## [WHAT THE EXERCISE ASKS]
Nothing but the listing below, retyped exactly, should appear in the answer.

## [DATA]
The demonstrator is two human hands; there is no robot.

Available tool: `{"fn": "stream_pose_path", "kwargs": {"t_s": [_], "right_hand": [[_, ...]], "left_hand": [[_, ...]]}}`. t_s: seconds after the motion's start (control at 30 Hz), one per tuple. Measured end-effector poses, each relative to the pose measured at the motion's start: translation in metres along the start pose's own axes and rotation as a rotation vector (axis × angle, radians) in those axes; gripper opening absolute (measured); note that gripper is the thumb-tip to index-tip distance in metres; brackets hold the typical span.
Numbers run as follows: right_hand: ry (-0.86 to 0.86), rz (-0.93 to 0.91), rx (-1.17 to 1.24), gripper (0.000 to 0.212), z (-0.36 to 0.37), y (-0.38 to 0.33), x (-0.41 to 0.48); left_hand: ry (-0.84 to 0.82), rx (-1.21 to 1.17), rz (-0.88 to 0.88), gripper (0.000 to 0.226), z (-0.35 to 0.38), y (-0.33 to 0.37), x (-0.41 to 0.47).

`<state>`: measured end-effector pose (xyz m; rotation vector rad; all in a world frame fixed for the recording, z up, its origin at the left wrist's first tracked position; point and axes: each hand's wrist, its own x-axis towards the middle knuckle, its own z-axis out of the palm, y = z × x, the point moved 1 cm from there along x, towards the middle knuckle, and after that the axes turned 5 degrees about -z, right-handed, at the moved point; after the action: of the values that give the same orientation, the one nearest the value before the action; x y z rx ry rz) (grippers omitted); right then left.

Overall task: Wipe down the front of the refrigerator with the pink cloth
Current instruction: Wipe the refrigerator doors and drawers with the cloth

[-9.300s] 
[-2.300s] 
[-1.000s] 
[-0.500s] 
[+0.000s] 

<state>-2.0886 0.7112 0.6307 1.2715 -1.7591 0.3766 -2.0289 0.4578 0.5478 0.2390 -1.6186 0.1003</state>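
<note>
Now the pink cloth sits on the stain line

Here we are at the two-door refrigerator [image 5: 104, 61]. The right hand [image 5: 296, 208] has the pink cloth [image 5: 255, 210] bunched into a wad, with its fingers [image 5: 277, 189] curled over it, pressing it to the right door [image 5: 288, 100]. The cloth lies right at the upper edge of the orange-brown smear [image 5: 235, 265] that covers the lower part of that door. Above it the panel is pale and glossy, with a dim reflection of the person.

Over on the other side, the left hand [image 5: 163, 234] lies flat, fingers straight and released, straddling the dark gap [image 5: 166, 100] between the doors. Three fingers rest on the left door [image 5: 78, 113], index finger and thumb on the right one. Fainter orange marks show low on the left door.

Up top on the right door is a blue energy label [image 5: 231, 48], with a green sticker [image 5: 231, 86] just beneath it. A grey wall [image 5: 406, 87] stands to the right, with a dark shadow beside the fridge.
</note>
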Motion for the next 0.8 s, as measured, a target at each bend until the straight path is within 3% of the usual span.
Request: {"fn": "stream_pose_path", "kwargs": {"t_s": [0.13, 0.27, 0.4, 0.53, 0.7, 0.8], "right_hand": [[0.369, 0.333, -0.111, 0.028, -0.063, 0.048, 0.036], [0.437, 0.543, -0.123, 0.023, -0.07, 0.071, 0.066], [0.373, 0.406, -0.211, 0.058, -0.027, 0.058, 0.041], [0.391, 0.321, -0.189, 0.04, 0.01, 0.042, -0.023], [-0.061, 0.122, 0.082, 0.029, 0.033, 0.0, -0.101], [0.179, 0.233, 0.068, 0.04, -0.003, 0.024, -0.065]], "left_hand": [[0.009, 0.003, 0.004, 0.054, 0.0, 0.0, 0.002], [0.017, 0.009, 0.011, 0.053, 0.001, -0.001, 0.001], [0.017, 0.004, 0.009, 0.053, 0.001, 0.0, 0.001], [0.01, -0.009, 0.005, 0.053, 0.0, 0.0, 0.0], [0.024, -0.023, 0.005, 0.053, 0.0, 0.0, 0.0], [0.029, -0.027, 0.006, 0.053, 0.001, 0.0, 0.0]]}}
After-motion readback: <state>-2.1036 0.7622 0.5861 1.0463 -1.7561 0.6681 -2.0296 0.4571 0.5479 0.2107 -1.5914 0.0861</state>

## [SOLUTION]
The demonstrator is two human hands; there is no robot.

Available tool: `{"fn": "stream_pose_path", "kwargs": {"t_s": [_], "right_hand": [[_, ...]], "left_hand": [[_, ...]]}}`. t_s: seconds after the motion's start (control at 30 Hz), one per tuple. Measured end-effector poses, each relative to the pose measured at the motion's start: translation in metres along the start pose's own axes and rotation as a rotation vector (axis × angle, radians) in those axes; gripper opening absolute (measured); note that gripper is the thumb-tip to index-tip distance in metres; brackets hold the typical span.
Numbers run as follows: right_hand: ry (-0.86 to 0.86), rz (-0.93 to 0.91), rx (-1.17 to 1.24), gripper (0.000 to 0.212), z (-0.36 to 0.37), y (-0.38 to 0.33), x (-0.41 to 0.48); left_hand: ry (-0.84 to 0.82), rx (-1.21 to 1.17), rz (-0.88 to 0.88), gripper (0.000 to 0.226), z (-0.35 to 0.38), y (-0.33 to 0.37), x (-0.41 to 0.47).

`<state>`: measured end-effector pose (xyz m; rotation vector rad; all in a world frame fixed for the recording, z up, its origin at the left wrist's first tracked position; point and axes: each hand's wrist, its own x-axis towards the middle knuckle, its own z-axis out of the palm, y = z × x, the point moved 1 cm from there along x, towards the middle knuckle, and after that the axes turned 5 degrees about -z, right-handed, at the moved point; after the action: of the values that give the same orientation, the one nearest the value before the action; x y z rx ry rz) (grippers omitted); right then left.

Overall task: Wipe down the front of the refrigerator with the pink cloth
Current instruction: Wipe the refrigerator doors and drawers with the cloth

[-9.300s] 
[-2.300s] 
[-1.000s] 
[-0.500s] 
[+0.000s] 

<state>-2.0886 0.7112 0.6307 1.2715 -1.7591 0.3766 -2.0289 0.4578 0.5478 0.2390 -1.6186 0.1003</state>
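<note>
Now the pink cloth sits on the stain line

Here we are at the two-door refrigerator [image 5: 104, 61]. The right hand [image 5: 296, 208] has the pink cloth [image 5: 255, 210] bunched into a wad, with its fingers [image 5: 277, 189] curled over it, pressing it to the right door [image 5: 288, 100]. The cloth lies right at the upper edge of the orange-brown smear [image 5: 235, 265] that covers the lower part of that door. Above it the panel is pale and glossy, with a dim reflection of the person.

Over on the other side, the left hand [image 5: 163, 234] lies flat, fingers straight and released, straddling the dark gap [image 5: 166, 100] between the doors. Three fingers rest on the left door [image 5: 78, 113], index finger and thumb on the right one. Fainter orange marks show low on the left door.

Up top on the right door is a blue energy label [image 5: 231, 48], with a green sticker [image 5: 231, 86] just beneath it. A grey wall [image 5: 406, 87] stands to the right, with a dark shadow beside the fridge.
</note>
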Motion for the next 0.8 s, as measured, a target at each bend until the straight path is within 3% of the usual span.
Request: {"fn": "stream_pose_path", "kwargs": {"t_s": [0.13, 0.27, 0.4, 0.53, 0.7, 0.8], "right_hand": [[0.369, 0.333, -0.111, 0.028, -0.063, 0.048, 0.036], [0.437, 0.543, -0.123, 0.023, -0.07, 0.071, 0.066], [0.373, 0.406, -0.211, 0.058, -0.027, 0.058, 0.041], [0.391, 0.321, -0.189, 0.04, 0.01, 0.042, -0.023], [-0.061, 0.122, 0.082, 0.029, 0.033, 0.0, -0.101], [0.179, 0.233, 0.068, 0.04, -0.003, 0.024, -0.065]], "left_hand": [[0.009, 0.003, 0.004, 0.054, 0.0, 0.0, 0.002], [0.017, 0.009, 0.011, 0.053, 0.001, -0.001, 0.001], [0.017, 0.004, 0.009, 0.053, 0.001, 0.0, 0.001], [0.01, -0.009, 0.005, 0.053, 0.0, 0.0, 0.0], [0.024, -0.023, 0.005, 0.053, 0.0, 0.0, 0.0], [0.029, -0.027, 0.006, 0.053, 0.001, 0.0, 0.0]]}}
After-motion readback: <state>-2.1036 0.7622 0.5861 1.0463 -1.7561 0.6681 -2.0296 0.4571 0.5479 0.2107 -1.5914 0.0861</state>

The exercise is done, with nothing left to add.